REQUIREMENT:
Restate the data below word for word. Leave the images out.

AVAILABLE RECORDS:

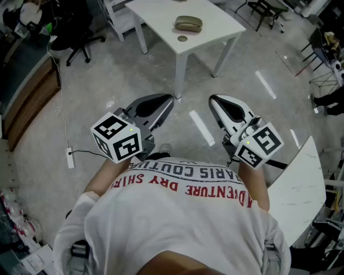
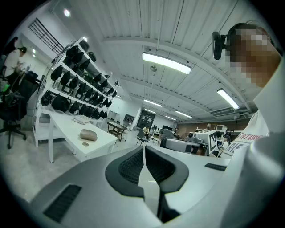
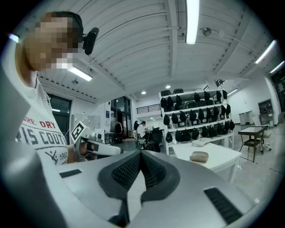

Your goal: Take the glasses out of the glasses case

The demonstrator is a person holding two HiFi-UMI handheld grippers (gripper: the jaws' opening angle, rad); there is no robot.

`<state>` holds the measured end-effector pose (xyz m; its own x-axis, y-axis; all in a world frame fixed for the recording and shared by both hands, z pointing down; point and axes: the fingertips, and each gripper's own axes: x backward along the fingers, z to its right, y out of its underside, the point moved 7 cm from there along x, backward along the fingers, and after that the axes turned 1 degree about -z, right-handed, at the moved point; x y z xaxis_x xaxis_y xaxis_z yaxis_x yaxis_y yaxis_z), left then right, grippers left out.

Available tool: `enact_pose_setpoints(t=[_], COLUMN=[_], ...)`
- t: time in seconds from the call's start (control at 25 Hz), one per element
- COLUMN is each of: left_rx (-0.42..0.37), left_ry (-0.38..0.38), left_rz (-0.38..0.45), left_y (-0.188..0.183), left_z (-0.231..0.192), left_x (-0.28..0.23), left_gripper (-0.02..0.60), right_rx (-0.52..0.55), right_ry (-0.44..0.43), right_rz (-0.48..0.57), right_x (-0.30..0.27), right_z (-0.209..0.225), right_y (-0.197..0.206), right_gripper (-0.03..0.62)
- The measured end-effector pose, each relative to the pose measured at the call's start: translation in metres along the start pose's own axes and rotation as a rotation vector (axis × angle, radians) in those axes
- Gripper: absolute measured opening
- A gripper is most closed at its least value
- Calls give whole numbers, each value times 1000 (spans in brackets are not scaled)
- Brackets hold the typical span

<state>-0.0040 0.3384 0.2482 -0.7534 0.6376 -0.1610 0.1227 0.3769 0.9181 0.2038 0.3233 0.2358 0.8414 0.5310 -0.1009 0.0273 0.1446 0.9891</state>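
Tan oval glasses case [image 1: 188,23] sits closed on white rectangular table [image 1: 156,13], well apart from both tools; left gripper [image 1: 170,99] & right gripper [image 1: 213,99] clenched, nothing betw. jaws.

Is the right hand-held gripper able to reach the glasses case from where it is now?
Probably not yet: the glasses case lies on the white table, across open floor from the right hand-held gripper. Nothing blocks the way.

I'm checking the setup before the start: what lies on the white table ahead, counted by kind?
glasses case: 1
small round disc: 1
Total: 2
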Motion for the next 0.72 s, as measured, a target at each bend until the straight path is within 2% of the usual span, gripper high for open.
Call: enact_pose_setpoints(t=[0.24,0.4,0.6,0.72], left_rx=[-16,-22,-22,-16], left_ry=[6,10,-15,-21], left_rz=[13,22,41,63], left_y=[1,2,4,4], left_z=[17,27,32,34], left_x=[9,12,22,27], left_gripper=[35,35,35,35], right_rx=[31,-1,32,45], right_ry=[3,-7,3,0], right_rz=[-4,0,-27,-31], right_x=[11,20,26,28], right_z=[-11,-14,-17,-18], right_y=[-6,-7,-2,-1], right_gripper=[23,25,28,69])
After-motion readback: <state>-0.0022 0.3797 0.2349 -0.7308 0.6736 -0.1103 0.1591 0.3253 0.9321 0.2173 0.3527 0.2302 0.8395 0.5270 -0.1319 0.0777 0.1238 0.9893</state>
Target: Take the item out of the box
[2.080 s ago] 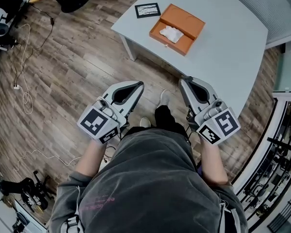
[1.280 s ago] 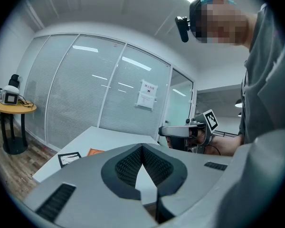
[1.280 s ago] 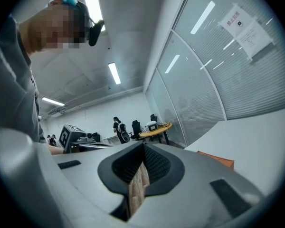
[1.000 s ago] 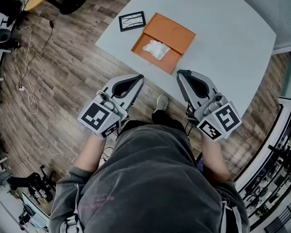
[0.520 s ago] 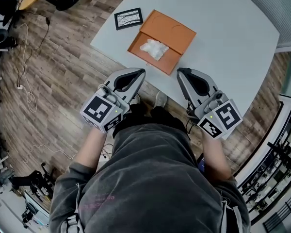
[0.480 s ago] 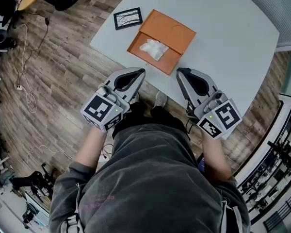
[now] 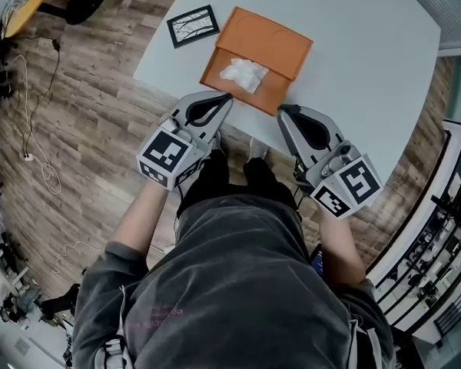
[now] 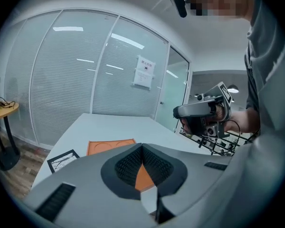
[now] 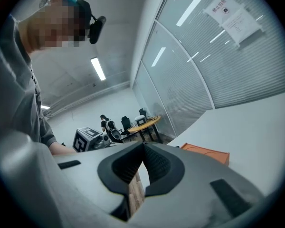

RESPONSE TO THE EXERCISE:
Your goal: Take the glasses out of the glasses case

The demonstrator is a person holding two HiFi-UMI handheld grippers (gripper: the jaws' opening angle, rad); there is no robot.

`<state>` holds the measured end-effector pose (xyz m; its own x-axis, y-axis; all in a world frame fixed for the recording and shared by both hands, z pointing down; point and axes: the fingertips, and each gripper's own axes: x backward along the fingers, z to its right, y out of its underside, the point moved 7 cm from there along x, backward along the fingers, and after that the axes turned 1 degree about -z, right-handed, at the moved point; x y z xaxis_x xaxis_y xaxis_z yaxis_x yaxis_y yaxis_z), left then right, grippers left out.

Available tool: `enact_pose_setpoints(t=[_], COLUMN=[_], ...)`
- t: time in seconds from the call's start (control at 25 Hz), one per element
- COLUMN is each of: left_rx (-0.42..0.37), left_ry (-0.38..0.38), left_rz (-0.38..0.45), left_y (-0.188..0.183), left_z (-0.231..0.192), left_x (-0.28..0.23), left_gripper (-0.02..0.60), right_rx (-0.52..0.55), right_ry (-0.44..0.43), right_rz (-0.48..0.57), right_x (-0.30..0.27), right_z (-0.209..0.225), right_y (-0.197..0.206), right_gripper (-0.03..0.62)
- The measured end-effector pose, each relative to the pose measured at the call's start: translation in metres along the start pose's own axes and rotation as a rotation vector (axis × angle, radians) in those axes
- Gripper: absolute measured opening
- A gripper is most closed at its least value
- Calls give whole numbers, each value times 1000 (spans in brackets are not scaled)
- Brackets hold the typical span

<state>-0.0040 0.3384 0.2482 -0.7534 0.6376 -0.1610 0.1227 0.3769 0.9181 0.2038 0.3233 0.2358 0.8414 0.5310 -0.1009 0.0273 0.1446 0.9891</state>
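Tan oval glasses case [image 1: 188,23] sits closed on white rectangular table [image 1: 156,13], well apart from both tools; left gripper [image 1: 170,99] & right gripper [image 1: 213,99] clenched, nothing betw. jaws.

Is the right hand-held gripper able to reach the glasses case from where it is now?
Probably not yet: the glasses case lies on the white table, across open floor from the right hand-held gripper. Nothing blocks the way.

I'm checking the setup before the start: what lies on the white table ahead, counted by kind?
glasses case: 1
small round disc: 1
Total: 2
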Motion for the next 0.72 s, as measured, a target at each bend until the straight path is within 2% of the usual span, gripper high for open.
Call: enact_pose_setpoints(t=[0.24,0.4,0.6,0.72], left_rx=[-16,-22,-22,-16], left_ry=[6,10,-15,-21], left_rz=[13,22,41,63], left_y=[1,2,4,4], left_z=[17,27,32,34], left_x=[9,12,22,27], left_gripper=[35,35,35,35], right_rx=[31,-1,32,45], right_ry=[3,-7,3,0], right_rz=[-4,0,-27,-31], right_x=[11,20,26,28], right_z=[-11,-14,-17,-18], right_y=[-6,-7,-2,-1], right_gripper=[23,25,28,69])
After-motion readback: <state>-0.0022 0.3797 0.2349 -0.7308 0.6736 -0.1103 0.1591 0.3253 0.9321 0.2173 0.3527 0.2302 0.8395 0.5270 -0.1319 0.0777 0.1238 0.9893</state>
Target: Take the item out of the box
[2.080 s ago] 
[1.280 s ago] 
[1.280 s ago] 
[1.000 s ago] 
[0.520 s ago] 
[0.480 s ago] 
[now] 
[now] 
[now] 

Nothing further is required for this answer.